Bob Fuchigami, an Amache survivor, said he has waited many years for Apache to be protected for current and future generations to reflect, remember, honor and heal.
"Passage of the Amache National Historic Site Act in the Senate brings me hope that we are finally closer to this certainty, and I thank Sens. Bennet and Hickenlooper for their leadership," he said. "My parents did not live to see this day. The time is not only right; it is long overdue.”
The father and grandparents of Michael Takada, Amache descendant and chief executive officer of the Japanese American Service Committee, were all incarcerated at Amache.
"They lived for decades with a sense of shame and deep emotional pain and trauma," he said. "My grandparents have passed away but my dad and uncle, 97 and 95, respectively, are fortunately alive and in relatively good health.
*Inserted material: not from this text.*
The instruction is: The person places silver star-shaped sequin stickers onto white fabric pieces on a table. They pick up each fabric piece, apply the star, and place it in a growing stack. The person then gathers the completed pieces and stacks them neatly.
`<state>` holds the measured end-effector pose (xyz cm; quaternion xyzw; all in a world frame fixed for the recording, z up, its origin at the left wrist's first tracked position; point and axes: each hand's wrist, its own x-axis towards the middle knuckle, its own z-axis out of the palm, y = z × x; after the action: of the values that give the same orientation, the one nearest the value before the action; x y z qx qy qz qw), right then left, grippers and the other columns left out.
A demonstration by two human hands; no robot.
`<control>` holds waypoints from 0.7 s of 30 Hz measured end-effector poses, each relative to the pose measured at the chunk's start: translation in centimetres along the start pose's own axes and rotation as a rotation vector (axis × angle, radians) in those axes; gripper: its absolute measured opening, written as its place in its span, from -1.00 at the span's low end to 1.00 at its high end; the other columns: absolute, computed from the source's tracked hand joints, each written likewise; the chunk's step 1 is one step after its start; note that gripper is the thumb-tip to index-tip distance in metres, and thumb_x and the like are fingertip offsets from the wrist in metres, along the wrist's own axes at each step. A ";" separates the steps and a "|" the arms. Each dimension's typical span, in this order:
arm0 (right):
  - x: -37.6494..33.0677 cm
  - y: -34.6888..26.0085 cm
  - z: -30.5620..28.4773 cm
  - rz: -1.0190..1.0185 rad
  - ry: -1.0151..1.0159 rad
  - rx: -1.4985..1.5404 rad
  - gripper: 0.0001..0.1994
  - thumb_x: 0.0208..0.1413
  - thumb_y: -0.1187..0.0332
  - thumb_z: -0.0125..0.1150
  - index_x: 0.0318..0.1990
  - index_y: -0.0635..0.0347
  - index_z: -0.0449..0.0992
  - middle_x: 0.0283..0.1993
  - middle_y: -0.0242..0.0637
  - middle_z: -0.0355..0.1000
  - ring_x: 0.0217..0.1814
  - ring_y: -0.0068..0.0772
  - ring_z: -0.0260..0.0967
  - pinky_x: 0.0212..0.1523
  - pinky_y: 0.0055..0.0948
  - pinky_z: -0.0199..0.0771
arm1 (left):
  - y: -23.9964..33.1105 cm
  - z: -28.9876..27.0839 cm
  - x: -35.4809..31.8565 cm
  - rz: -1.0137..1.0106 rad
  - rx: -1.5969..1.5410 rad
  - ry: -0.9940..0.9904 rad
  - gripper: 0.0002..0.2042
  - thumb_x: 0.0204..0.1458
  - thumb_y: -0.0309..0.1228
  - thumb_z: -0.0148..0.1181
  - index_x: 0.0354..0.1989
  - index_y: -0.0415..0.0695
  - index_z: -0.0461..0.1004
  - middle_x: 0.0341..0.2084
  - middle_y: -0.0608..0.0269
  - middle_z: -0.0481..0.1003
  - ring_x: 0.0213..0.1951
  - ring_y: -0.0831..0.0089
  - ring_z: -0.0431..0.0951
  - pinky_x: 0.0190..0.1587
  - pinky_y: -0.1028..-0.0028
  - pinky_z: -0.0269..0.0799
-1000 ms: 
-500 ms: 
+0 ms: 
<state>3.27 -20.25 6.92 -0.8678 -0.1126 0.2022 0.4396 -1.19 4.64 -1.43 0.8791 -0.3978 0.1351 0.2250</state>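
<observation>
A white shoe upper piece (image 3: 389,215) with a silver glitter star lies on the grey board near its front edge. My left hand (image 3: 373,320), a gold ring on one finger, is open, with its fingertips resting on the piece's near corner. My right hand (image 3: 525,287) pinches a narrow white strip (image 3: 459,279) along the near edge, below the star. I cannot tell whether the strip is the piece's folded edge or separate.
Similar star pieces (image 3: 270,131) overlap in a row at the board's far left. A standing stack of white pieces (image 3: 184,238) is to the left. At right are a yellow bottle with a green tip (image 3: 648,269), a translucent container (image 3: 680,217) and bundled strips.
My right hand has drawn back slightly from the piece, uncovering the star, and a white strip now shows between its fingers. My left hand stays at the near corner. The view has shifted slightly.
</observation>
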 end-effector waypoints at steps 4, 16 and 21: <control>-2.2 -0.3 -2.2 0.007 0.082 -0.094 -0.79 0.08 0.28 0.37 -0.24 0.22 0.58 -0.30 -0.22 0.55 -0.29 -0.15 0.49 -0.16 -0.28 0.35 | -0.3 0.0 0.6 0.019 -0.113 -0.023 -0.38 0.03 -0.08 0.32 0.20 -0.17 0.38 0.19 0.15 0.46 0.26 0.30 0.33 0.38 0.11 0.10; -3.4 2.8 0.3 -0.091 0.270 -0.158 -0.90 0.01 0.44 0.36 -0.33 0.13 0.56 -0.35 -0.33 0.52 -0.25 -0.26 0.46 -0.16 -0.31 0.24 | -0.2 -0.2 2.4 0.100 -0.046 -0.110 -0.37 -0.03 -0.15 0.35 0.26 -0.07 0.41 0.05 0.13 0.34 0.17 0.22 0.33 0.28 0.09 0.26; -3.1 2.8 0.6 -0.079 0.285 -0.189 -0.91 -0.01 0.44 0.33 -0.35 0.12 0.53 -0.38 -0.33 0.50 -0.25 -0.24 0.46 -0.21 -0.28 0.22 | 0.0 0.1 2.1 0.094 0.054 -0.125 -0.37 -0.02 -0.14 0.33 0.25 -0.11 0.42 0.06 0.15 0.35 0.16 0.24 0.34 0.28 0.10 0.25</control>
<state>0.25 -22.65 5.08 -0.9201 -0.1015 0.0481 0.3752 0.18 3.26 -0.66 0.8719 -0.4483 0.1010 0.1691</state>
But we have a narrow window to help heal these wounds and provide a sense of closure for them and the few remaining Amache survivors. With each day, we are losing survivors and descendants. Thanks to bipartisan leadership in the U.S. House and Senate, the Amache bill is very close to the legislative finish line.”
"We’re a step closer to sending this bill to @POTUS & giving Amache and survivors the recognition they deserve," Bennet wrote.
Amache became a National Historic Landmark in 2006 and is maintained by the Amache Preservation Society. The society was established by John Hopper, a social studies teacher and principal of Granada High School. He also runs the Amache Museum, where he spends hours each week giving tours of the site.
He told Denver7 in May 2021 that the history of Amache has become deeply personal for him.
“I became emotionally attached to the individuals and families that were here. And listening to their stories overwhelms me. It’s a part of me,” Hopper said.